Armando Esteves Pereira
Diretor-Geral Editorial AdjuntoMuitos portugueses já nem sequer sabem qual o motivo por que hoje é feriado, mas a Restauração da Independência é dos dias mais decisivos para a existência atual de Portugal como Estado soberano e como nação distinta nesta Península Ibérica, onde Castela sempre teve uma tentação hegemónica. Portugal está com 900 anos de história e tem as fronteiras mais antigas da Europa, um feito notável, porque nos momentos mais críticos houve um povo que prezou a sua Independência. Foi assim na crise de 1383-1385, quando o povo de Lisboa iniciou uma revolta contra a sucessão dinástica que entregaria o País a uma coroa estrangeira.

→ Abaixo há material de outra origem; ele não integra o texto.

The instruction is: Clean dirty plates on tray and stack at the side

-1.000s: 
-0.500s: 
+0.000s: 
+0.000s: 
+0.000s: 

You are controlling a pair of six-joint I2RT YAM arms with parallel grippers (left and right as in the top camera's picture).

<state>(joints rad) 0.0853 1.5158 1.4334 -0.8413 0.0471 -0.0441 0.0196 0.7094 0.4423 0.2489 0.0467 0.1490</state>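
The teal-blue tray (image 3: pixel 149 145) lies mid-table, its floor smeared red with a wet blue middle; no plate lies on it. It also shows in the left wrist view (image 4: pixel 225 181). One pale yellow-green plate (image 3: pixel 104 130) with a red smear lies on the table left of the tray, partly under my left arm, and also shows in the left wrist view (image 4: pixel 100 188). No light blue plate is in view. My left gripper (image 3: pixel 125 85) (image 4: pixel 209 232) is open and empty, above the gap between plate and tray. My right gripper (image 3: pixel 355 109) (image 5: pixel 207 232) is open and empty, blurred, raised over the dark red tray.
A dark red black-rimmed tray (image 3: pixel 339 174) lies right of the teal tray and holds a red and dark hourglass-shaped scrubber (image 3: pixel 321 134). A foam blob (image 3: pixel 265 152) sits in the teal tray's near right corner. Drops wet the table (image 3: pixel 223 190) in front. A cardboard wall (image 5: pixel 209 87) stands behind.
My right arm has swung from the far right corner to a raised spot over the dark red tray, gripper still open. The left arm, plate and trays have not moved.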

Lisboa resistiu ao cerco e em agosto de 1385 Portugal liberta-se desse assédio na Batalha de Aljubarrota. Mas essa dinastia da ínclita geração, da expansão ultramarina, acabou por causa de uma aventura desmedida de um rei pouco avisado e o País sofreu uma pesada derrota em Alcácer Quibir, acabando pouco depois nas mãos de Filipe II de Castela, que terá dito que o Reino de Portugal era dele porque o ‘herdou, comprou e conquistou’. Portugal e Espanha são hoje parceiros na UE e na NATO e é inevitável um elevado nível de interdependência económica, mas é importante salvaguardar sempre a soberania do País e é importante defender Portugal e saber que os interesses estratégicos nacionais não se podem definir nem em Madrid, nem em Bruxelas, Frankfurt ou qualquer outro sítio fora de Portugal.